The relatively high mortality rate may be explained by the difference in the severity of diseases in admitted patients as our hospital is a tertiary center and is a destination for referral of the most complicated conditions, also the relatively lower resources, socioeconomic, and educational status of our patients’ families contributes greatly to the outcome.

The median length of the ICU stay was 6 days which is consistent with Abdelaziz et al. [9] who also found the exact same median duration of the ICU stay (6 days), whereas longer stay was found in other studies as per Lin et al. (2017), the average length of stay was 12 days [21].

Limitations

The COVID-19 pandemic impacted the type and quality of the studied group, and the suspected COVID-19 patients were referred to specialized isolation hospitals directly from the emergency department.
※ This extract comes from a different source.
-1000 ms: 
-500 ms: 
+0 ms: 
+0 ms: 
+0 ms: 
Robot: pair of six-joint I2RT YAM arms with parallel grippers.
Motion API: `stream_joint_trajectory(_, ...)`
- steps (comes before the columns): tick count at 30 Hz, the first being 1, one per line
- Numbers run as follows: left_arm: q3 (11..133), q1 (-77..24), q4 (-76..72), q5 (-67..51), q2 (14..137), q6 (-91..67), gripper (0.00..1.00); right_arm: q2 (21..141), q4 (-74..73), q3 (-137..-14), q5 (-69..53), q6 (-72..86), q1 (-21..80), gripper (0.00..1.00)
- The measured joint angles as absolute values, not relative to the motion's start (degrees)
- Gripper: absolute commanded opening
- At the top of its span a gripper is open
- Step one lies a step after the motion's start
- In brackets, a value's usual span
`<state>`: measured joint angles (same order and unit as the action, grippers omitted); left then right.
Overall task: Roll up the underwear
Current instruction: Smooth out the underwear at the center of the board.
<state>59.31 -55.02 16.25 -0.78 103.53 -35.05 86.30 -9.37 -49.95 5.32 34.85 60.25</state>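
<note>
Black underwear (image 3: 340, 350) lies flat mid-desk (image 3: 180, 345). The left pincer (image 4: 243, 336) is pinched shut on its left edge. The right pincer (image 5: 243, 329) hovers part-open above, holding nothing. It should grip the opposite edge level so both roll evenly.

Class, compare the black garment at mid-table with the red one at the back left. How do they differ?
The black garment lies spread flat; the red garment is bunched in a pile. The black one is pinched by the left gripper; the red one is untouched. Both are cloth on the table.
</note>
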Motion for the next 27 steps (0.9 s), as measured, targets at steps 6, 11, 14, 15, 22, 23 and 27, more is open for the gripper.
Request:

The choices of access were found limited to peripheral lines and non-tunneled central venous catheters.

Conclusion

The number and type of system failures on admission were early predictors for mortality. CVCs observed lasted significantly more than peripheral lines. The peripheral line insertion site was most commonly the external jugular vein, while the preferred site for CVC was the internal jugular vein. Peripheral line complications were found at 35.2%. Most common complications recorded were extravasation, hematoma, and catheter occlusion, with a median duration per peripheral line 3 days.